What needs to be done: Beginning at the first line of the data, print each line exactly, stopping after the line that contains "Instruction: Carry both".
** Opening Recorded information block **
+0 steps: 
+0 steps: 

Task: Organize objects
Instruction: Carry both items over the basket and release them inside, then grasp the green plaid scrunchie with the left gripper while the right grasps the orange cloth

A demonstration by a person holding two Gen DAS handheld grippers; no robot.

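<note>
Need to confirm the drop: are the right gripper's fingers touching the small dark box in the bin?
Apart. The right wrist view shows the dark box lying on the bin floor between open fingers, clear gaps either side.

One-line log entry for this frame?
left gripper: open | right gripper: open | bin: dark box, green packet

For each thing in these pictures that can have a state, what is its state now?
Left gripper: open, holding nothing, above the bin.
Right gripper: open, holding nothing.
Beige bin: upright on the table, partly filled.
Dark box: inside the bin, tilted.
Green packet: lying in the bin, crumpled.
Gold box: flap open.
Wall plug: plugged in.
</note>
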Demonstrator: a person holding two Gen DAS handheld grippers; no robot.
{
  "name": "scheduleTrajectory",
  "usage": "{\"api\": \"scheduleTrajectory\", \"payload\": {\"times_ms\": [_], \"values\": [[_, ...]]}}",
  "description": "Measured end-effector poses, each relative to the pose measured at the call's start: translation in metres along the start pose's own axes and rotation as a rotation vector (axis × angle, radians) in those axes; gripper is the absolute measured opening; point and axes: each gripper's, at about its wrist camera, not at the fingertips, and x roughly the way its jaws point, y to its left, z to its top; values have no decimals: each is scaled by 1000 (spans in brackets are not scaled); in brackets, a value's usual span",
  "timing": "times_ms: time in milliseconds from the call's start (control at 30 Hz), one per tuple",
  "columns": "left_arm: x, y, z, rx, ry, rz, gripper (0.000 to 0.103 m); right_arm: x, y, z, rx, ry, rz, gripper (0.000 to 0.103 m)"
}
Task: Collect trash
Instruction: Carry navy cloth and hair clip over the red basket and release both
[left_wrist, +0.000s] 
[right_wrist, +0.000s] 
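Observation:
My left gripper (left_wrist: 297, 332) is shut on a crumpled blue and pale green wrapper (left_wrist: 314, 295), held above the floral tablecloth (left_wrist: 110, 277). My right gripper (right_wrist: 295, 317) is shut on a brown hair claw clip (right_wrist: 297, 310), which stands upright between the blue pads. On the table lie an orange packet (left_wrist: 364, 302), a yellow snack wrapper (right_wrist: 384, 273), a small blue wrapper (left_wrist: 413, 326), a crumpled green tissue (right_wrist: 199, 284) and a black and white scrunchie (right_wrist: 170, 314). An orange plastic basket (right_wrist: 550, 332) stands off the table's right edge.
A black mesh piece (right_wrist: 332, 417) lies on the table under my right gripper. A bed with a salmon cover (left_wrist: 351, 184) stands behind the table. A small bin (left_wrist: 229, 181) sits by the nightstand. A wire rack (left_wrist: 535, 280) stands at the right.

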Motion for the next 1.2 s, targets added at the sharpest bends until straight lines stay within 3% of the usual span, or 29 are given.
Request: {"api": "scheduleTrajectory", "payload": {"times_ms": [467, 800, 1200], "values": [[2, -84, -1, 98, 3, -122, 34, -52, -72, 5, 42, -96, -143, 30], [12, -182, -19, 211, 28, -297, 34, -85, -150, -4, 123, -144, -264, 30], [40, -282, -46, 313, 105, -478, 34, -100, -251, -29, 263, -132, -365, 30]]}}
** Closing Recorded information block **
Exercise output:
+0 steps: 
+0 steps: 

Task: Organize objects
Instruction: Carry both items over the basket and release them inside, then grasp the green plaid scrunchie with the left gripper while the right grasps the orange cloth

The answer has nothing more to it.